Belgian authorities have announced charges against a fourth suspect on terrorism charges related to the terrorist attacks in Paris.
The Federal Prosecutor's Office said on November 23 that the man, who was not identified, was detained in a series of police raids in Belgium late on the previous day.
Another 15 people arrested in the raids were released after being questioned.
The statement said the man had been charged with "participating in activities of a terrorist group and with [a] terrorist attack."
Of five people detained earlier on November 23, two have been released while "further enquiries" are under way regarding the others, the prosecutor's office said.
The November 13 coordinated assaults in Paris, claimed by Islamic State (IS) militants, left 130 people dead.
Belgium had already charged Mohammed Amri and Hamza Attou with aiding fugitive Salah Abdeslam, who is suspected of participating in the Paris attacks.
Abdeslam, 26, a Brussels barkeeper whose elder brother blew himself up during the Paris attacks, has been the focus of a manhunt by French and Belgian authorities.
A third, unnamed suspect had also been charged.
Also on November 23, Belgium's Prime Minister Charles Michel said the terrorism threat level for the Belgian capital, Brussels, was being maintained at the maximum level, warning of an imminent threat.
However, he said schools and the subway in the city will progressively reopen, starting on November 25.

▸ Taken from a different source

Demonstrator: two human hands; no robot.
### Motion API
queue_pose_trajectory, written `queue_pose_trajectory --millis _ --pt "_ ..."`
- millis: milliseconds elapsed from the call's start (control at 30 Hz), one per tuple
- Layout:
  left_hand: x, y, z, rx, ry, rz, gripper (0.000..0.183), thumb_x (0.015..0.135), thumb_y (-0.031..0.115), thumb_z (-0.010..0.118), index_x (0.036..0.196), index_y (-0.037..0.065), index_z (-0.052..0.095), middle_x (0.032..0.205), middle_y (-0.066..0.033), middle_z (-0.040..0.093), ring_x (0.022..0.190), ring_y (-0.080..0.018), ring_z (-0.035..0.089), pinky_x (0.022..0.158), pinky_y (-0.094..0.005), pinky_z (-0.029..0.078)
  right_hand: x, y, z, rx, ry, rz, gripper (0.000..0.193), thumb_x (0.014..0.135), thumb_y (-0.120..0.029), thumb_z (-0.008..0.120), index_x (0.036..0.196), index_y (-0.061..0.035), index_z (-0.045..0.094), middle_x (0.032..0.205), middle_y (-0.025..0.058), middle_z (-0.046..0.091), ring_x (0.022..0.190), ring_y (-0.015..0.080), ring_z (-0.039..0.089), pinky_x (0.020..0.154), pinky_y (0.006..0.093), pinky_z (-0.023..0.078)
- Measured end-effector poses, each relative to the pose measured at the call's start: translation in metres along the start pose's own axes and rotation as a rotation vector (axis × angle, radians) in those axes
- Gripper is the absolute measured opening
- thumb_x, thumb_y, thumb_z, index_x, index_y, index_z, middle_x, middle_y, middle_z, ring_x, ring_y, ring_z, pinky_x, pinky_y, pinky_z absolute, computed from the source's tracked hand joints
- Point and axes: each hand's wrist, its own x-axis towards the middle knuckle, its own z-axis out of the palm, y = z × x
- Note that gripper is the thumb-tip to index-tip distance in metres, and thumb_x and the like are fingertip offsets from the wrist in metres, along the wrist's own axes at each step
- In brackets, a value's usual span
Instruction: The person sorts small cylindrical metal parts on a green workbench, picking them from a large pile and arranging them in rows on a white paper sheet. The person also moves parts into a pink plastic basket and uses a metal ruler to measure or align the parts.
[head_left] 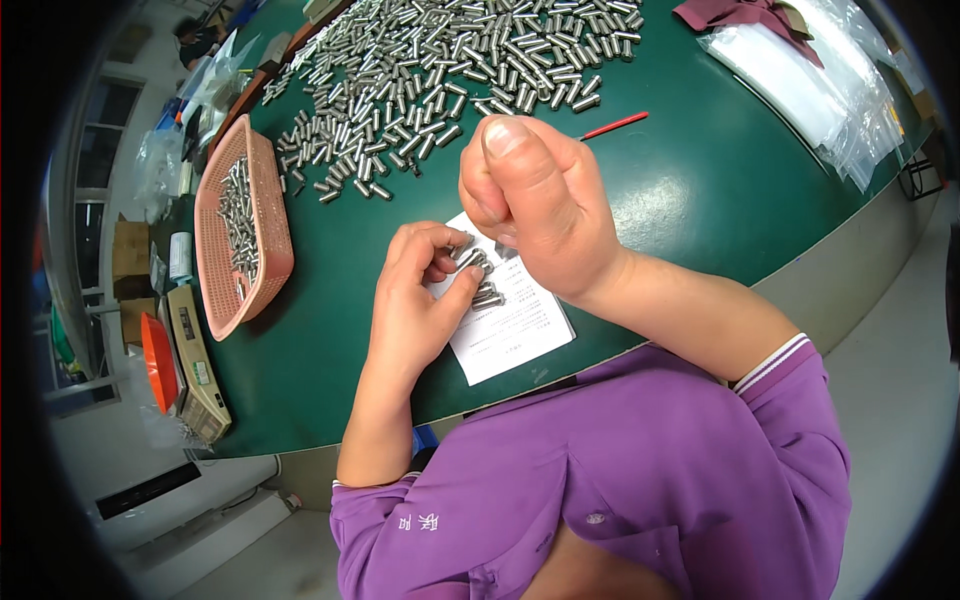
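Note:
My left hand [415, 295] is curled around a small bunch of silvery metal bolts [485, 285] just over a white printed sheet [515, 340]. Thumb and fingertips press on the bunch from its left side. My right hand [545, 205] is raised above the sheet's far right corner, closer to the camera, with its fingers folded into a fist and the thumb on top. Whatever lies inside that fist is hidden. Beyond both hands, a wide heap of similar bolts [400, 110] spreads over the green tabletop [350, 235].
A pink plastic basket [268, 270] with more bolts stands at the left. Beside it are a beige scale [195, 365] and an orange tray [158, 360]. A red pen [615, 125] lies past my right hand. Clear plastic bags [810, 90] and a maroon cloth [745, 15] occupy the far right.

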Motion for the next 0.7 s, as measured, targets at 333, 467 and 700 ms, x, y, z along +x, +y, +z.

For the rest of the country, a threat level of three on a four-tier scale will stay in place.
The Belgian capital's metro network was closed during the weekend and major events like soccer matches were cancelled.
Extra security has been deployed on trains, in railway stations, and at airports.
The mayor of Brussels has also ordered restaurants and cafes across the city to close, along with shopping centers and public buildings.
Brussels has been at the center of investigations into the Paris attacks since it emerged that several of the attackers had been living in the country, including Abdelhamid Abaaoud, the man who authorities say orchestrated the plot. He was killed last week in a standoff with French police.
In a separate development, French police sources said a "belt that may resemble an explosive belt" was found on November 23 in a dustbin in the southern Paris suburb of Montrouge.
Officials said the vest, which did not have a detonator, was found by a streetcleaner in a pile of rubble in Chatillon-Montrouge, just south of Paris, on November 23.
The Associated Press cited a French police official as saying that laboratory analysis determined that the explosive material on the vest was the same as that used in seven similar vests used in the Paris attacks, which Islamic State (IS) militants have claimed responsibility for.
Sources close to the investigation said the vest had a similar "configuration" to those used in the Paris attacks and that telephone data places Salah Abdeslam, in the same area on the night of the bomb and gun attacks.
An unidentified source quoted by Reuters said that it was too soon to say whether Abdeslam had come into contact with the vest.
In the French capital, Britain's Prime Minister David Cameron accompanied French President Francois Hollande in a visit to Paris's Bataclan concert hall, where 90 people died in the bloodiest of the multiple attacks.
Cameron said he would ask for parliamentary approval for the United Kingdom to join air strikes against IS extremists in Syria.
Hollande vowed to continue strikes against the IS group in Syria and Iraq, saying, "We will intensify our strikes, choosing targets that will do the most damage possible to this army of terrorists."
France, meanwhile, launched its first combat missions against IS militants from its Charles de Gaulle aircraft carrier, which was deployed to the Mediterranean Sea in the wake of the deadly attacks in the French capital.
The Defense Ministry said the strikes had hit IS targets in the Iraqi cities of Ramadi and Mosul, as well as in Raqa, the main stronghold of IS militants in Syria.
The nuclear-powered aircraft carrier has 26 fighter aircraft, tripling France's capacity to carry out strikes.
It is accompanied by two French frigates, a supply ship, and a submarine, as well as a Belgian frigate and a British destroyer.